Write the data out again, character for character, with no images.
Information supplied Block Start
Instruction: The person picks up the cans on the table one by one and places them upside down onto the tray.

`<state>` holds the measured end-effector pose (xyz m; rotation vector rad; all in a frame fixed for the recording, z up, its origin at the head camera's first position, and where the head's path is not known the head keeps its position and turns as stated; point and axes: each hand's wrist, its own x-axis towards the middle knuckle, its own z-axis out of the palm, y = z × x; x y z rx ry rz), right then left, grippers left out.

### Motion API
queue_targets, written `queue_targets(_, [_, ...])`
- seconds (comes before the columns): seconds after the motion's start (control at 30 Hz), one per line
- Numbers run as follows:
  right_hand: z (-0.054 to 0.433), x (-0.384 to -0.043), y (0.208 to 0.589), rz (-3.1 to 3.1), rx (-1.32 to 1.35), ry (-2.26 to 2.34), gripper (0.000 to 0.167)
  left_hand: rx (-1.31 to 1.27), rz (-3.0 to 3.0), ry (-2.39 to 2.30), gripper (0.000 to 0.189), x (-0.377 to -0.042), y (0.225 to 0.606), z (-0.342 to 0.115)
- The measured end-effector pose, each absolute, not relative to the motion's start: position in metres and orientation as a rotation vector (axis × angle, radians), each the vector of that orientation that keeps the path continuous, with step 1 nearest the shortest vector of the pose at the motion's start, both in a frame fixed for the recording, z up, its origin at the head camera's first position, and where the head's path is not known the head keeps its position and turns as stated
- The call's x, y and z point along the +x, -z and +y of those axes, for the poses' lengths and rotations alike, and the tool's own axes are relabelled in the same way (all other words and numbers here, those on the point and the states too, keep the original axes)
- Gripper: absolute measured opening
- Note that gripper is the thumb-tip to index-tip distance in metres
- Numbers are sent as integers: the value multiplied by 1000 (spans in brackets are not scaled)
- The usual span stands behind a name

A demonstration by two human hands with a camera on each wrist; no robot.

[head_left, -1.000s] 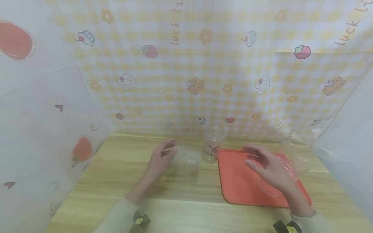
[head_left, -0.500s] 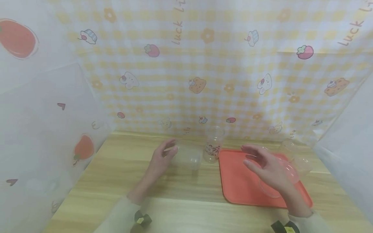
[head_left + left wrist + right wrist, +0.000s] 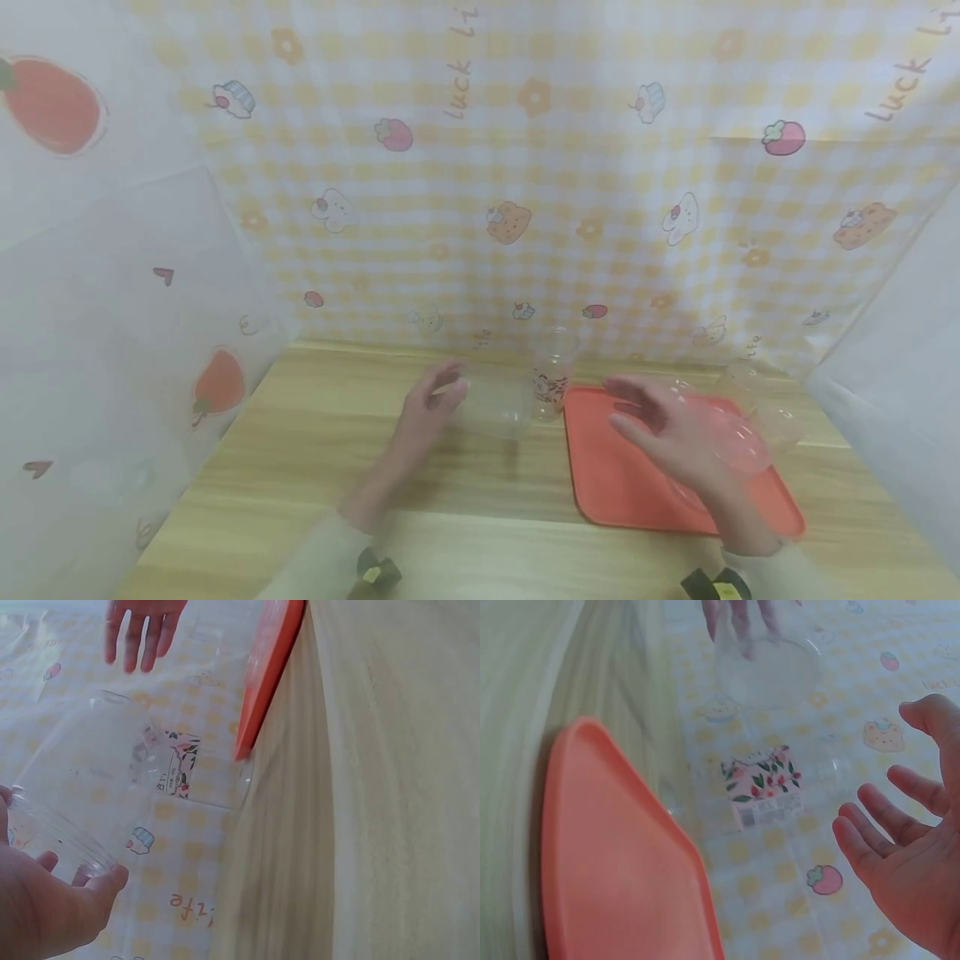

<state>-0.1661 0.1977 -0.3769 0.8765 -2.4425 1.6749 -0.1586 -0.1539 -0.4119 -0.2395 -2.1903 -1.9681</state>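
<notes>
My left hand (image 3: 423, 412) grips a clear plastic cup (image 3: 491, 404) near its wide rim. The cup is tipped on its side, its base pointing right at a tall clear bottle (image 3: 551, 385) with a floral label. In the left wrist view, the thumb and fingers of the left hand (image 3: 64, 900) pinch the ridged rim, and the cup (image 3: 90, 769) overlaps the bottle. Over the red tray (image 3: 611, 479), my right hand (image 3: 671, 437) is held with fingers spread and nothing in it. The right wrist view shows its palm bare, beside the bottle's label (image 3: 765, 784).
Rounded clear plastic pieces (image 3: 738, 442) lie at the tray's right side, partly hidden by the right arm. More clear containers (image 3: 778, 423) stand beyond it at the back right. A checkered cloth (image 3: 420, 175) rises along the table's (image 3: 315, 450) back edge.
My left hand has moved slightly right with the cup, bringing its base closer to the bottle. My right hand has shifted a little left over the tray.
</notes>
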Motion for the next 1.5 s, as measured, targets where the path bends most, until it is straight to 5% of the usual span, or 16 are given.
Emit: queue_targets(1.5, [189, -170, 388, -2271, 979, -1755, 51, -139, -2125, 2044, 42, -159, 412, -138])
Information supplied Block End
Output for this task:
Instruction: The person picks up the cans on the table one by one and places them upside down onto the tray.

`<state>` holds the measured end-effector pose (xyz m; rotation vector rad; all in a frame fixed for the recording, z up, its origin at the head camera's first position, and where the head's path is not known the head keeps its position and turns as stated; point and axes: each hand's wrist, its own x-axis towards the middle knuckle, its own z-axis out of the palm, y = z × x; x y z rx ry rz), right then left, grippers left out.

### Motion API
queue_targets, written `queue_targets(_, [_, ...])`
- seconds (comes before the columns): seconds after the motion's start (control at 30 Hz), one per line
- Numbers run as follows:
  right_hand: z (-0.054 to 0.433), x (-0.384 to -0.043), y (0.208 to 0.589), rz (-3.1 to 3.1), rx (-1.32 to 1.35), ry (-2.26 to 2.34), gripper (0.000 to 0.167)
  left_hand: rx (-1.31 to 1.27), rz (-3.0 to 3.0), ry (-2.39 to 2.30), gripper (0.000 to 0.189), x (-0.377 to -0.042), y (0.225 to 0.606), z (-0.342 to 0.115)
- The measured end-effector pose, each absolute, not relative to the motion's start: position in metres and orientation as a rotation vector (axis × angle, radians), each the vector of that orientation that keeps the path continuous, with step 1 nearest the shortest vector of the pose at the motion's start, both in a frame fixed for the recording, z up, its origin at the head camera's first position, and where the head's path is not known the head keeps its position and turns as stated
- The call's x, y and z point along the +x, -z and +y of those axes, for the poses' lengths and rotations alike, and the tool's own axes are relabelled in the same way (all other words and numbers here, those on the point and the states too, keep the original axes)
- Gripper: absolute measured opening
- Note that gripper is the thumb-tip to index-tip distance in metres
- Numbers are sent as integers: the value multiplied by 1000 (spans in brackets are not scaled)
- The usual span stands behind a name

A demonstration by two human hands with a camera on each wrist; no robot.

[head_left, -1.000s] 
[head_left, -0.500s] 
[head_left + left wrist + right wrist, +0.000s] 

<state>-0.1661 0.1977 -0.3769 0.8765 -2.4425 1.6749 -0.1586 -0.1539 -0.4119 -0.2395 -2.1903 -1.9681</state>
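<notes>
My left hand (image 3: 423, 412) grips a clear plastic cup (image 3: 491, 404) near its wide rim. The cup is tipped on its side, its base pointing right at a tall clear bottle (image 3: 551, 385) with a floral label. In the left wrist view, the thumb and fingers of the left hand (image 3: 64, 900) pinch the ridged rim, and the cup (image 3: 90, 769) overlaps the bottle. Over the red tray (image 3: 611, 479), my right hand (image 3: 671, 437) is held with fingers spread and nothing in it. The right wrist view shows its palm bare, beside the bottle's label (image 3: 765, 784).
Rounded clear plastic pieces (image 3: 738, 442) lie at the tray's right side, partly hidden by the right arm. More clear containers (image 3: 778, 423) stand beyond it at the back right. A checkered cloth (image 3: 420, 175) rises along the table's (image 3: 315, 450) back edge.
My left hand has moved slightly right with the cup, bringing its base closer to the bottle. My right hand has shifted a little left over the tray.
</notes>
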Motion for the next 1.5 s, as measured, targets where the path bends most, until it is straight to 5% of the usual span, or 16 are given.
Emit: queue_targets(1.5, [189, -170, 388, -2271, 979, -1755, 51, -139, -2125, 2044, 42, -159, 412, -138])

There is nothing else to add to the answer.